TRANCE is the state in which hypnosis takes place. It is also a state we frequently enter, in the normal course of a day.
Hypnosis allows us to begin reaching the subconscious mind and utilising the mind/body connection.
How Does Hypnosis Work?
While hypnosis is often described as a sleep-like trance state, it is better described as a state characterized by focused attention and heightened imagination.
The value of experiencing trance and being hypnotised lies in the power to heal our own bodies and the power to create changes in our lives.
It is most often compared to daydreaming, or the feeling of “losing yourself” in a book or movie. You are fully conscious, but you tune out most of the stimuli around you. You focus intently on the subject at hand, to the near exclusion of any other thought.
In this special mental state, people feel very relaxed. This is because they tune out the worries and doubts that normally keep their actions in check. You might experience the same feeling while watching a movie: As you get engrossed in the plot, worries about your job, family, etc. fade away, until all you’re thinking about is what’s up on the screen.
In this state, you are also highly suggestible.
What Effects Does Hypnosis Have?
The experience of hypnosis can vary dramatically from one person to another. Some hypnotised individuals report feeling a sense of detachment or extreme relaxation during the hypnotic state, while others even feel that their actions seem to occur outside of their consciousness
Other individuals may remain fully aware and able to carry out conversations while under hypnosis.
Experiments by researcher Ernest Hilgard demonstrated how hypnosis can be used to dramatically alter perceptions. After instructing a hypnotised individual to not feel pain in his or her arm, the participant’s arm was then placed in ice water.
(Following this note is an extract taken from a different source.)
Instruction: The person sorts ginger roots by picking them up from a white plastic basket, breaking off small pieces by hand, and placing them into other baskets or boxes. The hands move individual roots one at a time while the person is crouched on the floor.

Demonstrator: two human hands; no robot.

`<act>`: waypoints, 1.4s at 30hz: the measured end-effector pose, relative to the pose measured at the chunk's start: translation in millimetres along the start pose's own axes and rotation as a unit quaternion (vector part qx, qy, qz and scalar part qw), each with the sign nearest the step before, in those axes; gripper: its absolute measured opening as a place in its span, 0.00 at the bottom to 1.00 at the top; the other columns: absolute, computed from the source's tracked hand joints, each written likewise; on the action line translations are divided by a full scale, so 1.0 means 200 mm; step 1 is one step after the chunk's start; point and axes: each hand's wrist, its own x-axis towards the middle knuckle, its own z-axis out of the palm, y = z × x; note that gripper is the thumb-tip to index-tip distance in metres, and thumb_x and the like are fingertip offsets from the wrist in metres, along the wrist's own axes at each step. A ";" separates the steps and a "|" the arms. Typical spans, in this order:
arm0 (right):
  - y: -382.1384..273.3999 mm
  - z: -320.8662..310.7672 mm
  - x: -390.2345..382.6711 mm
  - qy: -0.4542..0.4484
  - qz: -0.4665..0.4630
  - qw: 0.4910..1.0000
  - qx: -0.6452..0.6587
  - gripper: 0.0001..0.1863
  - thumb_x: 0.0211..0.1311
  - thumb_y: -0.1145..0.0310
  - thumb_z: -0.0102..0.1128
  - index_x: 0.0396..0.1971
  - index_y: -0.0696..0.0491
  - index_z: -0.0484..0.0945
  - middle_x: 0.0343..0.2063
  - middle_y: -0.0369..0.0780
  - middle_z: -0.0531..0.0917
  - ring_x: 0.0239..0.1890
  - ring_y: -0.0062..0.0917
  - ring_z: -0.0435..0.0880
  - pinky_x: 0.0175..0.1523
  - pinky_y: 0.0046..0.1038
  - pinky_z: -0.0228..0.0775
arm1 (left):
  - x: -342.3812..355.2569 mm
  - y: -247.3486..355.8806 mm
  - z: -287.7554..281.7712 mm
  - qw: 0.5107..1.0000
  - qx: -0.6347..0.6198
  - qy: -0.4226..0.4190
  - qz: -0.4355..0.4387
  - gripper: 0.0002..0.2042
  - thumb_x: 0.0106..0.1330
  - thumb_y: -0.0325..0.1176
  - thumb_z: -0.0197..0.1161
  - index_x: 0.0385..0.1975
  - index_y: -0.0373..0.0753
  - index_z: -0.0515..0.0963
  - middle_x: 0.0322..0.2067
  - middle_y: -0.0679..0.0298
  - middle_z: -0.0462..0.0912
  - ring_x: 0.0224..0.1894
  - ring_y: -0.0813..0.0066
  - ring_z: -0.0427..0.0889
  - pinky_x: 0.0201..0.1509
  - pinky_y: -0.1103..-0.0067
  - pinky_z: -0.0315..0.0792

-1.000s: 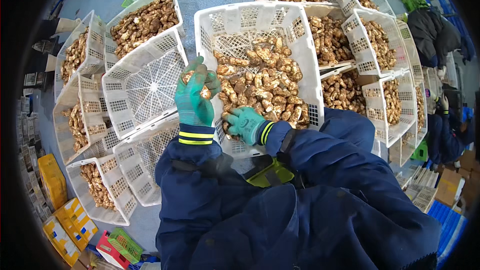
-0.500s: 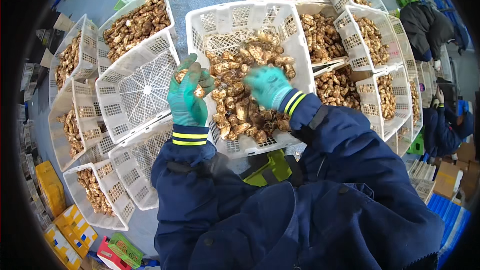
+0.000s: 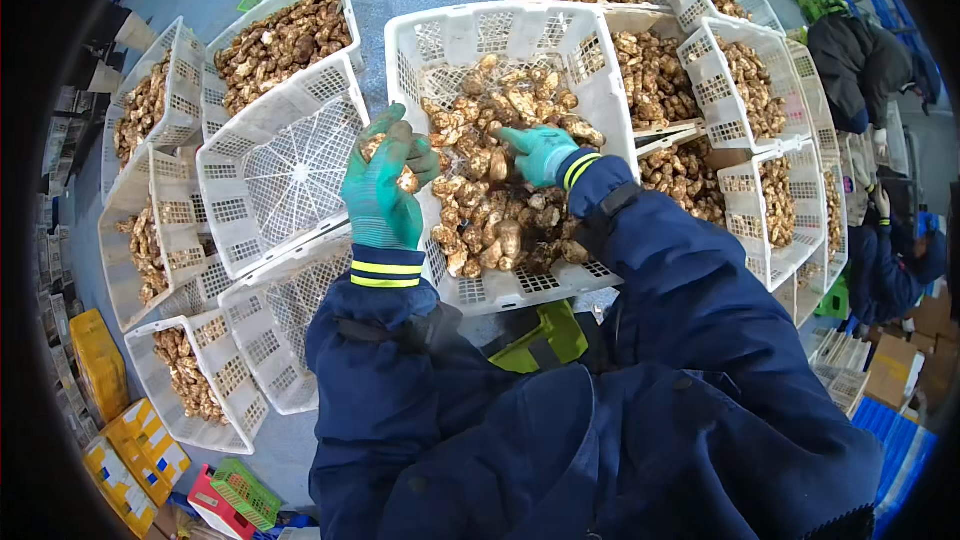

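Note:
A large white slatted crate stands in front of me, holding a heap of knobbly brown-and-cream produce, like tubers or stubby mushrooms; the exact kind is unclear. Over the crate's left wall, my left hand, in a green glove with dirty fingertips, is closed around a knobbly piece. Its pale end shows between the fingers. My right hand, gloved the same way, reaches over the middle of the heap. Its forefinger is stretched out leftward against the pieces, and nothing shows in its grasp; the lower fingers are partly hidden.
A white crate with bare mesh showing leans at my left. More crates of the same produce surround me on both sides. A green-yellow object sits low between my body and the large crate. Another person bends over at far right.
My right hand has slowed from a blur and moved slightly right, its forefinger now showing against the heap. My left hand still holds its piece. The whole view has shifted a little.

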 end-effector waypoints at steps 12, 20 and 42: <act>-0.22 0.20 0.04 0.150 -0.175 0.960 -0.158 0.25 0.50 0.68 0.54 0.53 0.49 0.70 0.53 0.41 0.71 0.58 0.36 0.65 0.56 0.39 0.62 | -0.05 0.02 0.09 0.999 0.009 0.044 -0.005 0.18 0.59 0.27 0.58 0.50 0.31 0.68 0.23 0.65 0.73 0.19 0.80 0.69 0.21 0.82 0.67; -0.24 0.06 0.04 0.110 -0.008 0.989 -0.102 0.20 0.51 0.59 0.58 0.46 0.47 0.74 0.40 0.40 0.78 0.45 0.31 0.75 0.48 0.33 0.66 | -0.04 0.01 -0.06 0.998 0.009 -0.059 0.001 0.29 0.62 0.39 0.54 0.60 0.30 0.58 0.58 0.45 0.63 0.61 0.51 0.63 0.63 0.60 0.60; 0.24 -0.11 -0.04 0.118 0.149 0.978 0.090 0.14 0.56 0.63 0.48 0.40 0.48 0.77 0.43 0.45 0.79 0.48 0.39 0.77 0.54 0.36 0.66 | 0.06 -0.04 -0.17 0.918 -0.264 -0.283 -0.089 0.24 0.66 0.44 0.50 0.55 0.32 0.62 0.48 0.44 0.72 0.50 0.48 0.75 0.57 0.57 0.70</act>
While non-hypnotised individuals had to remove their arm from the water after a few seconds due to the pain, the hypnotised individuals were able to leave their arms in the ice water for several minutes without experiencing pain.
What Can Hypnosis Be Used For?
Hypnosis can be used for many different conditions, where there is pain, anxiety, stress, addictions and fears.
In particular, I specialise in preconception, infertility, pregnancy, labour, birthing and early parenting. I use hypnosis very successfully in debriefing a traumatic birthing experience, allowing women and their babies to heal the trauma and an often difficult mother/child relationship. There are many, many fears and anxieties associated with pregnancy and birthing and our Inside Birth® prenatal program is extremely effective in deleting fears and replacing with beautiful and positive imagery.
Can You Be Hypnotised?
While many people think that they cannot be hypnotised, research has shown that a large number of people are more hypnotisable than they believe.
Majority of people are very responsive to hypnosis.
Children tend to be more responsive to hypnosis.
Approximately ten percent of adults are considered difficult or impossible to hypnotise.
People who can become easily absorbed in fantasies are much more responsive to hypnosis.
Hypnosis Myths
Myth 1: When you wake up from hypnosis, you won’t remember anything that happened when you were hypnotised.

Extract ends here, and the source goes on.